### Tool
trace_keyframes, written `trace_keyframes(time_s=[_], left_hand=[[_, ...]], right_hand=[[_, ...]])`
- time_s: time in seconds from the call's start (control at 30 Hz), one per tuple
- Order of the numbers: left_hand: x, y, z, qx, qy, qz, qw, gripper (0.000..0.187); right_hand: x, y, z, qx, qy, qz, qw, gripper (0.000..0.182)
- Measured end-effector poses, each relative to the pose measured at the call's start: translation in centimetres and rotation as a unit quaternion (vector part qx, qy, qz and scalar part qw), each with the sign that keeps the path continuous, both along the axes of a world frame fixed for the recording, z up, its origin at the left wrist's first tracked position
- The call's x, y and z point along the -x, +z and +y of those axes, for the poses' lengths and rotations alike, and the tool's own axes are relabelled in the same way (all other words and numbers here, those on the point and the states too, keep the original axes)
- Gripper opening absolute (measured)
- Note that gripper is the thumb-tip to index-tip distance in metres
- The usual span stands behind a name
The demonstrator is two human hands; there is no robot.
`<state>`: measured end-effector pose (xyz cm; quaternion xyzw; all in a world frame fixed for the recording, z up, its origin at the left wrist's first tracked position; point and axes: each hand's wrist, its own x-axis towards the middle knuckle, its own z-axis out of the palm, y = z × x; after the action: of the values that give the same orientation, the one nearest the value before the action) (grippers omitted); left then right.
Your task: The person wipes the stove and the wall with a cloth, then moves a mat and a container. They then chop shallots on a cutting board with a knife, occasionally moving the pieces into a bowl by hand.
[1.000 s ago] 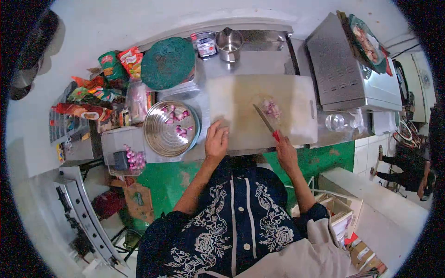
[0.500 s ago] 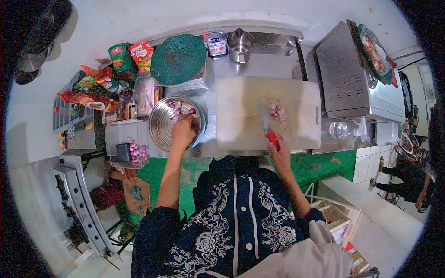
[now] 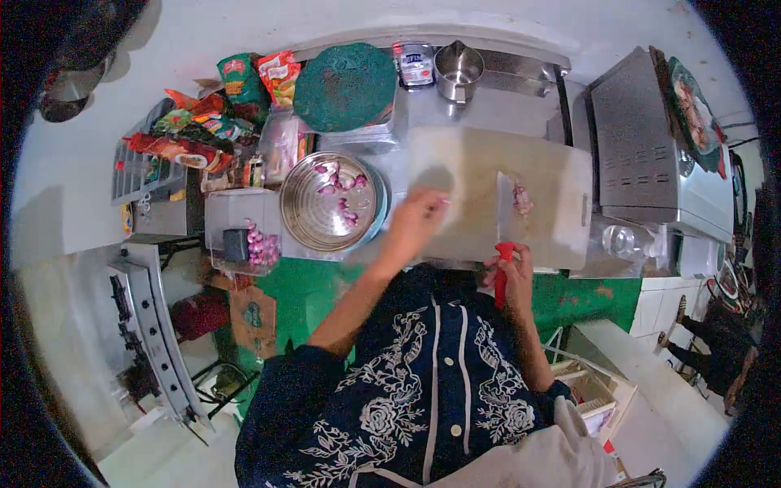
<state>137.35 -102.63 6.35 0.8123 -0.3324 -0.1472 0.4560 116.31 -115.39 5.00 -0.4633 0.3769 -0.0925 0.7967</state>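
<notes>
My right hand (image 3: 517,276) is wrapped round the red handle of a knife (image 3: 506,211), whose blade lies over the white cutting board (image 3: 464,163). Just right of the blade is a small heap of chopped shallots (image 3: 521,199). Above the board's left edge, my left hand (image 3: 416,215) is slightly blurred, its fingers closed on a small pink shallot (image 3: 442,202) that shows at the fingertips. To its left stands a round metal bowl (image 3: 294,218) with several purple shallots (image 3: 348,218) inside.
A clear box (image 3: 215,213) with small shallots sits left of the bowl. Behind are a green round lid (image 3: 345,88), food packets (image 3: 279,79) and a metal jug (image 3: 459,73). A metal appliance (image 3: 639,138) stands at right, near a clear container (image 3: 620,239).
My left hand has left the bowl and moved right to the cutting board with a shallot. The knife has turned more upright in my right hand, its blade beside the chopped heap.
</notes>
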Motion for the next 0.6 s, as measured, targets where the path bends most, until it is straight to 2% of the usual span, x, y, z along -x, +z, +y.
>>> trace_keyframes(time_s=[0.03,0.13,0.17,0.2,0.23,0.33,0.37,0.47,0.57,0.6], left_hand=[[1.0,-1.2,-1.3,-0.001,-0.047,-0.002,0.999,0.018],[3.2,-4.0,-4.4,-0.056,-0.084,0.047,0.994,0.022],[3.7,-6.6,-5.1,-0.049,-0.062,0.013,0.997,0.023],[3.9,-7.2,-5.8,-0.049,-0.051,0.028,0.997,0.023],[3.6,-7.4,-5.9,-0.050,-0.041,0.044,0.997,0.022],[3.6,-7.4,-6.3,-0.052,0.000,0.037,0.998,0.015],[3.8,-7.1,-6.3,-0.056,0.018,0.025,0.998,0.012],[4.2,-5.6,-6.5,-0.047,0.054,0.054,0.996,0.008],[4.0,-6.3,-6.4,-0.069,0.032,0.015,0.997,0.008],[4.0,-6.5,-6.4,-0.070,0.030,0.004,0.997,0.009]], right_hand=[[-0.1,0.0,0.0,0.022,0.012,0.006,1.000,0.038],[-0.2,-0.4,0.2,0.098,0.015,0.017,0.995,0.041],[-0.2,-1.0,0.8,0.127,-0.001,0.013,0.992,0.043],[0.0,-1.1,1.0,0.157,-0.017,0.011,0.987,0.045],[0.1,0.0,0.7,0.143,0.019,0.042,0.989,0.053],[0.1,0.7,0.6,0.270,0.081,0.127,0.951,0.055],[0.1,0.8,0.6,0.275,0.098,0.141,0.946,0.061],[0.6,-2.3,1.1,0.542,0.091,0.077,0.832,0.061],[0.8,-1.8,2.2,0.488,0.211,0.208,0.821,0.061],[0.5,-1.3,2.4,0.479,0.230,0.220,0.818,0.061]])
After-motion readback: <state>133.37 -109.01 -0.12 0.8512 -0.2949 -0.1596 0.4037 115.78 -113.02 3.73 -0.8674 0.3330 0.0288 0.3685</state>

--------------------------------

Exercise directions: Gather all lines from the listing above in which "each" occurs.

Response to this task:
- Measured end-effector poses, each relative to the pose measured at the call's start: translation in centimetres and rotation as a unit quaternion (vector part qx, qy, qz and scalar part qw), each with the sign that keeps the path continuous, both along the axes of a world frame fixed for the recording, z up, its origin at the left wrist's first tracked position
`<state>`: measured end-effector pose (xyz cm; quaternion xyzw; all in a world frame fixed for the recording, z up, its origin at the left wrist's first tracked position; point and axes: each hand's wrist, its own x-axis towards the middle knuckle, its own z-axis out of the palm, y = z × x; after the action: of the values that give the same orientation, the one nearest the value before the action) (grippers omitted); left then right.

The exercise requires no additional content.